ですので、来院のハードルを下げるために、患者さんの趣味や関心を取っ掛かりとした気軽な声かけからきっかけを作るように意識しています。」
インタビュアー
「確かに、ストレートに伝えてもなかなか来院に繋げることは難しそうですよね。
具体的にはどのような事例がありましたか?」
村岡正弘院長
「例えば当院の場合、ゴルフやジムに行かれている患者さんが多いのですが、“スポーツ用のマウスピース作りませんか?”という風に提案すると来てくれます。
初めから“インプラントやりましょう。技術には自信がありますよ!”と伝えても、たとえ歯科医師の実力が優れていたとしても、患者さんには響かないと思うんですよね。
気軽に来院してもらったあとは、実際の診察で見つかった虫歯の治療に繋がったりもします。」
インタビュアー
「突破口を開くイメージですね。そういった点を意識することで集患効果は感じられていますか?」
村岡正弘院長
「はい。歯科医師の腕をアピールするとかではなく、施術するスタッフの実力などを伝えて、“衛生士さんが優しく治療してくれますよ”、“うちの衛生士さん上手ですよ”とか、そういう患者さんにとってイメージしやすい部分から伝えていった方が集患は多いと思います。」
▼東上野クリニックの皆さん
用事がなくても立ち寄ってもらえる医院づくり
村岡正弘院長
「あとは、継続して来院してもらうには、何も用事がなくても歯科医に来てもらえるような医院づくりはすごく意味があることだと考えています。
例えば、当院で開業当初から20年間ずっとメインの歯ブラシとして使用しているソニッケアーは、患者さんに気に入って使っていただけていて、歯ブラシを定期的に買いに来てもらえたりしているんですよね。」
▼ソニッケアー
インタビュアー
「東上野クリニックは、待合室も雰囲気がいいですよね。
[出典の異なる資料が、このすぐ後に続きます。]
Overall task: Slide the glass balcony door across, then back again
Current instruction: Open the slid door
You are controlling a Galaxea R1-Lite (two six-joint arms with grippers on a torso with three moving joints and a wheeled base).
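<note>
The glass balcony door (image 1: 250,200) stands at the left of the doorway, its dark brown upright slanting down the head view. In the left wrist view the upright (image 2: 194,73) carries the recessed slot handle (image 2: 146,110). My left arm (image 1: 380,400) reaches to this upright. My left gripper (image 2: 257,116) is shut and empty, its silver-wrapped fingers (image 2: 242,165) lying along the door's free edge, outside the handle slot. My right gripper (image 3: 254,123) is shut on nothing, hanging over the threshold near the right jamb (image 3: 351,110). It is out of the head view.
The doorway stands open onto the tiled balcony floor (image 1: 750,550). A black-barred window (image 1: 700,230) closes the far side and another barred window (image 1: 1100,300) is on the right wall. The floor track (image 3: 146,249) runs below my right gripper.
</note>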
」
村岡正弘院長
「待合室で、マヌカハニーや歯磨き粉、マウスウォッシュ、ガムなどを販売しています。
あとは、歯科医院のエアフローの情報や治療の情報をビデオで常に流しています。ちなみに、このビデオは自作です!」
▼待合室で流れているビデオは村岡院長の自作
村岡正弘院長
「当院の待合室を、待ち合わせ場所として同じビルの方々が使ってくださってた時は、医院づくりを工夫していてよかったなと感じました。
コミュニティとして、公共スペースとして、医療機関が役立っていると思うと嬉しいですね。」
今後の歯科医療の展望
インタビュアー
「集患含め、経営していく中での今後の展望についてお聞かせ願えますか。」
村岡正弘院長
「前回のインタビューでも述べましたが、歯科医療は今、シックケアからヘルスケアへ大きく変わってきています。
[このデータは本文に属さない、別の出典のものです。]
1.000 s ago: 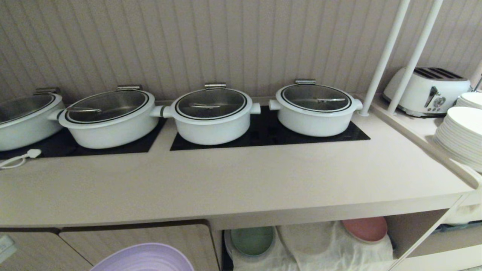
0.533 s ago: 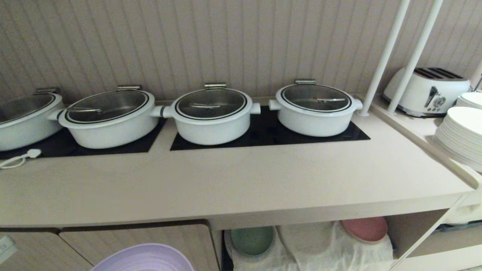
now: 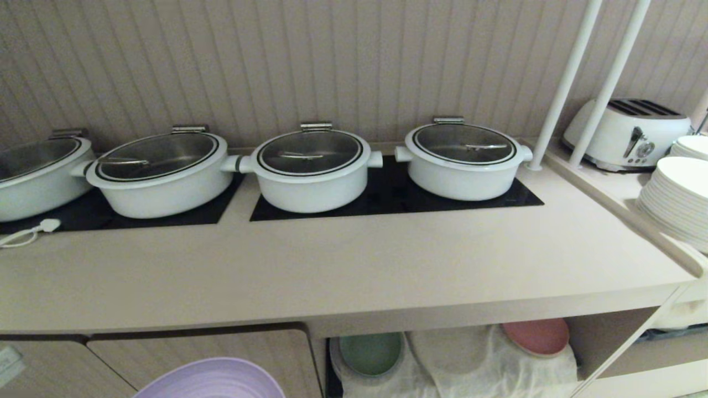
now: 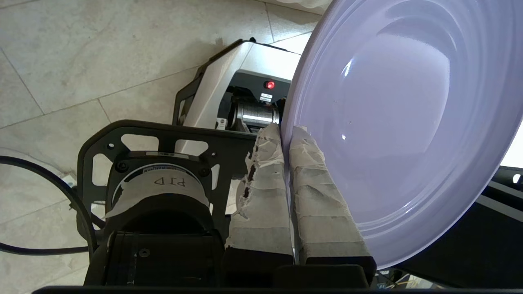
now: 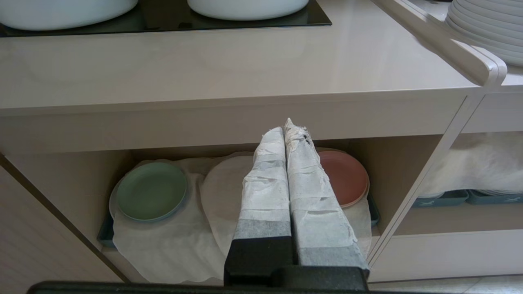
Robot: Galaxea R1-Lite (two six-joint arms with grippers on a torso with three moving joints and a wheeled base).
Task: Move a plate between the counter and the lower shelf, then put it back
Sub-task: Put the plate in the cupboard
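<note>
The lavender plate [image 4: 392, 122] is held by the left hand [image 4: 286, 134], its taped fingers [image 4: 261, 192] pinched narrow on the plate's rim, with the plate tilted up on edge above the robot base and tiled floor [image 4: 81, 53]. In the head view only the plate's top arc [image 3: 213, 378] is seen, below the tabletop [image 3: 354, 265] front edge and in front of the closed cabinet doors [image 3: 193, 348], to the left of the lower shelf [image 3: 603, 337]. The lower shelf, under the tabletop, is draped with a white gauzy cloth [image 5: 171, 245]; on the cloth a green plate [image 5: 152, 190] is seen toward the shelf's left side and a pink-red plate [image 5: 347, 177] toward its right, with a cloth-covered round shape between them. The right hand [image 5: 286, 126] is seen in front of the shelf opening, fingers pressed together, nothing held. On the tabletop, white lidded pots [image 3: 312, 168] are lined up on black hob panels [image 3: 387, 204] toward the wall. Right of the tabletop, a white toaster [image 3: 628, 132] and a stack of white plates [image 3: 677, 199] are seen on the adjoining surface.
</note>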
再診率をあげることは集患ひいては経営において重要ですが、これまで補綴治療した患者さんを何度も治療するんじゃなくて、ケアだけで進められるようなスタイルが当院の目指してる方向性です。
また、もう一つ大きなテーマである人生100年時代であることを考えた場合に、患者さんに合わない義歯や見た目の悪い歯を入れて会話も出来ない、コミュニケーション取れない状態にするのではなく、100歳までにしっかり咀嚼して、しっかり会話ができて、ひるまずコミュニケーションできたり外に出られたりするような歯科治療をし続けていきたいなと思います。
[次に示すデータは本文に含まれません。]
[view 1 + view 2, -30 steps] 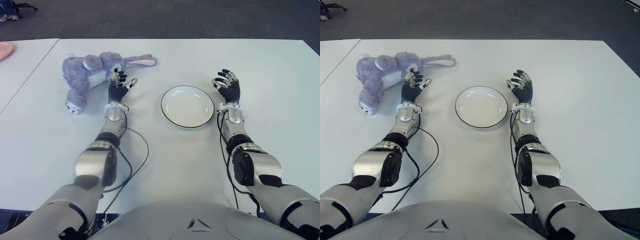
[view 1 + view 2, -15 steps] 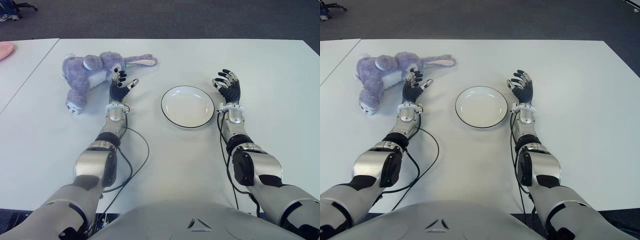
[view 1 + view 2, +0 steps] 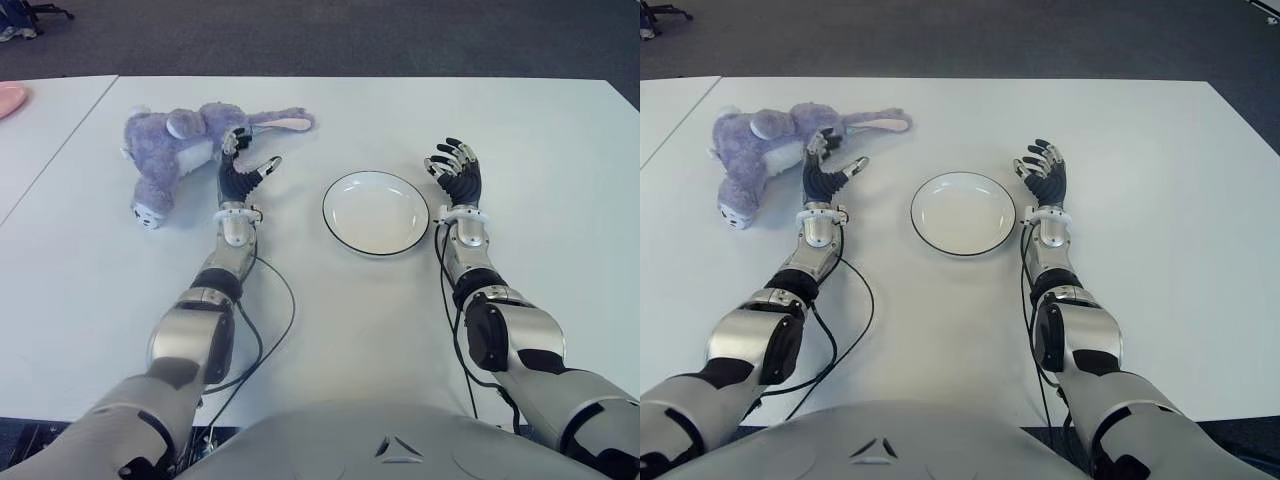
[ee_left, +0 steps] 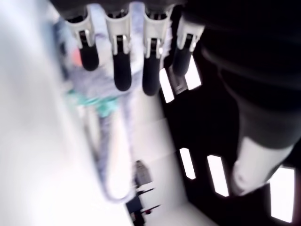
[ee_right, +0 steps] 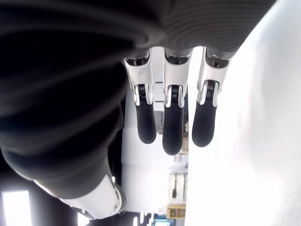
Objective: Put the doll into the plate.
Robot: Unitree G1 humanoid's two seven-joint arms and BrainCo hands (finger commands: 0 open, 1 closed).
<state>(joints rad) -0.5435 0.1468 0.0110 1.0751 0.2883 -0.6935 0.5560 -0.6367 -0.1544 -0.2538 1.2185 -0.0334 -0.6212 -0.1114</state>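
Observation:
A purple plush rabbit doll (image 3: pixel 175 143) lies on its side at the far left of the white table, one long pink-lined ear (image 3: pixel 283 122) stretched to the right. My left hand (image 3: pixel 243 168) is open, fingers spread, just right of the doll's body and below that ear, not gripping it. The left wrist view shows the fingers (image 4: pixel 123 70) extended with the blurred doll (image 4: pixel 110 141) beyond them. A white plate (image 3: pixel 375 212) with a dark rim sits empty at the table's middle. My right hand (image 3: pixel 456 170) stays open just right of the plate.
A second white table (image 3: pixel 35 140) adjoins on the left, with a pink object (image 3: pixel 10 98) at its far edge. Dark carpet (image 3: pixel 330 35) lies beyond the table. A black cable (image 3: pixel 268 320) loops beside my left forearm.
My left hand has moved a little forward toward the doll and its thumb has spread wider. The right hand, plate and doll have not moved.

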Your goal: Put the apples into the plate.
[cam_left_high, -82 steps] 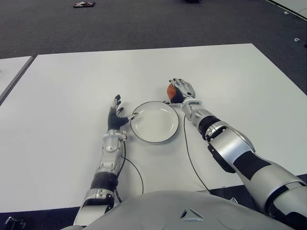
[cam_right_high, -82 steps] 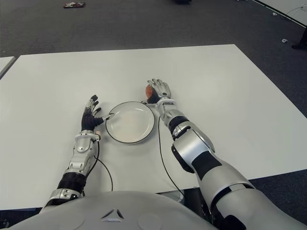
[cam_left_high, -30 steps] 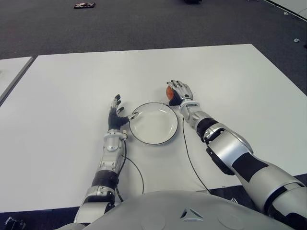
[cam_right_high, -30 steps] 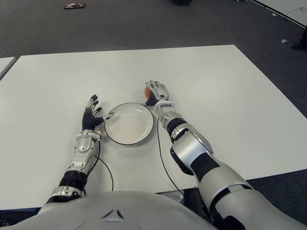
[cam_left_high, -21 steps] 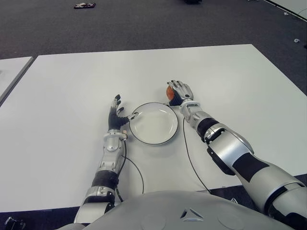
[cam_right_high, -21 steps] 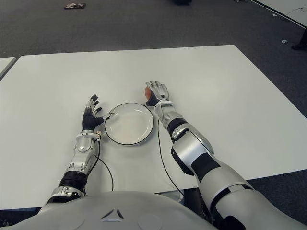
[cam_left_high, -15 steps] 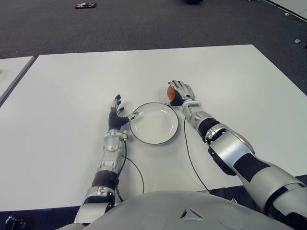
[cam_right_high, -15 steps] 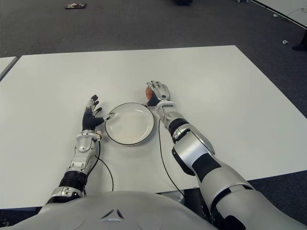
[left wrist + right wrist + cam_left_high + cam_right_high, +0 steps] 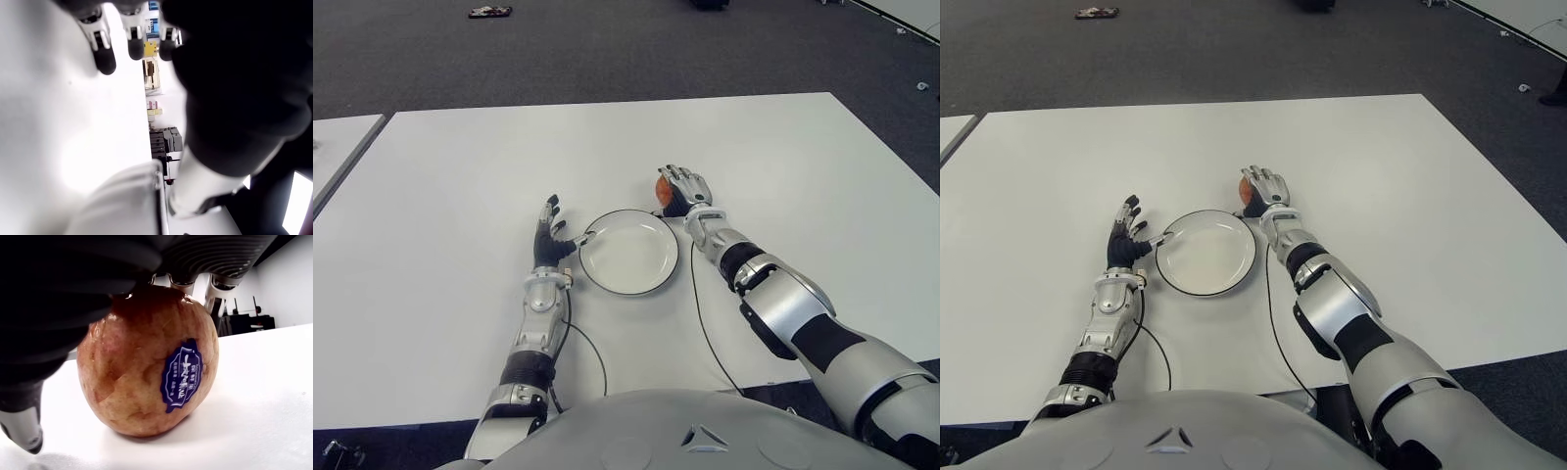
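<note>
One apple [image 9: 149,364] sits on the white table [image 9: 460,176], just beyond the far right rim of the plate [image 9: 628,251]. The right hand [image 9: 683,189] cups it, fingers curled over the top; its blue sticker faces the wrist. The left hand [image 9: 548,238], fingers spread, shows left of the plate.

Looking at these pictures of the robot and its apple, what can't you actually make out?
- Red apple: in the eye views the right hand covers most of it.
- Blue sticker on it: wording too small, right wrist view.
- Whether the apple is gripped or only covered; it sits on the white table.
- Left hand by the white round plate: its wrist view is mostly dark.
</note>
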`<action>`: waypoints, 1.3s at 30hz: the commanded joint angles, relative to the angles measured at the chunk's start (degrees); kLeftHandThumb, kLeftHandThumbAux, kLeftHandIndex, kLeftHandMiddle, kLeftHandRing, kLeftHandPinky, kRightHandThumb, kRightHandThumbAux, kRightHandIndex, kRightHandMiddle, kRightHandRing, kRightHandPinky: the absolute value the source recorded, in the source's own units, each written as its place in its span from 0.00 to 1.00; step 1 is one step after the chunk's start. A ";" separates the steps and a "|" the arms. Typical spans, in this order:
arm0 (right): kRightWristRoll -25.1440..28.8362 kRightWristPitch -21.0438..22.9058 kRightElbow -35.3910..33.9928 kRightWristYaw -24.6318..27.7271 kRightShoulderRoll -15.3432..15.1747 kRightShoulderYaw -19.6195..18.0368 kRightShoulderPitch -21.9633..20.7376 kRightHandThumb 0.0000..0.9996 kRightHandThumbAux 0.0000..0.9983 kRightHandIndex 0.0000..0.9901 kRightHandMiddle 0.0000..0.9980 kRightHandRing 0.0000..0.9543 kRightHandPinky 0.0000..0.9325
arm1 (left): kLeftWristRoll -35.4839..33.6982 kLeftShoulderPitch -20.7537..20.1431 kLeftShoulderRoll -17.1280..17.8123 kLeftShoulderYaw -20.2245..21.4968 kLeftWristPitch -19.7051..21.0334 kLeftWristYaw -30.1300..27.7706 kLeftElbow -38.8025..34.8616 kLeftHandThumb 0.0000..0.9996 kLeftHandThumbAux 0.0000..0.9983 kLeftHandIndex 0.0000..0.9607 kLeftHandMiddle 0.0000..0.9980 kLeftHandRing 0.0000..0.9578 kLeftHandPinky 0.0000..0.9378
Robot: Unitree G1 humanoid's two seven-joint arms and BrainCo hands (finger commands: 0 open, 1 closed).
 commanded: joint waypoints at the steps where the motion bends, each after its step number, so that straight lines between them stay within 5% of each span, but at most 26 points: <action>1: -0.84 1.65 2.77 2.57 -0.92 0.48 5.92 0.16 0.64 0.07 0.18 0.23 0.32 | 0.32 1.27 -0.17 -0.24 1.09 0.05 0.20 0.00 0.28 0.00 0.00 0.00 0.03; 5: -1.03 1.63 2.73 0.88 -1.35 0.49 6.29 0.28 0.67 0.17 0.31 0.34 0.41 | 0.52 1.51 -0.15 -0.35 1.32 0.13 -0.33 0.00 0.28 0.00 0.00 0.00 0.03; 10: -1.12 1.39 2.72 -0.91 -1.72 0.52 6.88 0.65 0.69 0.35 0.44 0.46 0.49 | 0.72 1.99 -0.21 -0.45 1.74 0.31 -1.16 0.00 0.28 0.00 0.00 0.00 0.04; 14: -1.02 0.85 2.68 -2.12 -1.92 0.42 7.69 0.80 0.69 0.37 0.50 0.58 0.56 | 0.69 2.41 -0.27 -0.43 2.10 0.35 -1.86 0.00 0.28 0.00 0.00 0.00 0.04; 18: -0.79 0.15 2.60 -2.93 -1.86 0.28 8.34 0.90 0.67 0.37 0.51 0.58 0.60 | 0.63 2.64 -0.29 -0.41 2.51 0.32 -2.34 0.00 0.28 0.00 0.00 0.00 0.03; 39: -0.49 -0.75 2.52 0.43 -1.83 0.34 8.12 0.95 0.66 0.39 0.54 0.60 0.67 | 0.57 3.52 -0.40 -0.63 5.25 0.15 -5.00 0.00 0.28 0.00 0.00 0.00 0.03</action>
歯科医師が独自に判断して、一人一人の患者さんに合わせた総合的な提案や治療ができるような歯科医療をやっていきたいな、そうなればいいなと考えています。」
インタビュアー
「ありがとうございました。」
まとめ
経営上の問題や病院内での問題など、歯科医院を運営するにあたって悩みを抱えている歯科医師は多いです。
集客・資金面で経営難に陥るケースもあれば、人材不足によって経営難に陥るケースも。
歯科医院経営を成功させるためには、歯科イベントの開催や予防歯科の強化、人材育成や院内の人間関係に気を配るなど、様々な施策が必要です。
今回の東上野歯科クリニックの事例を参考に、ぜひ自院に合った方法で歯科医院の活性化に取り組んでみてください。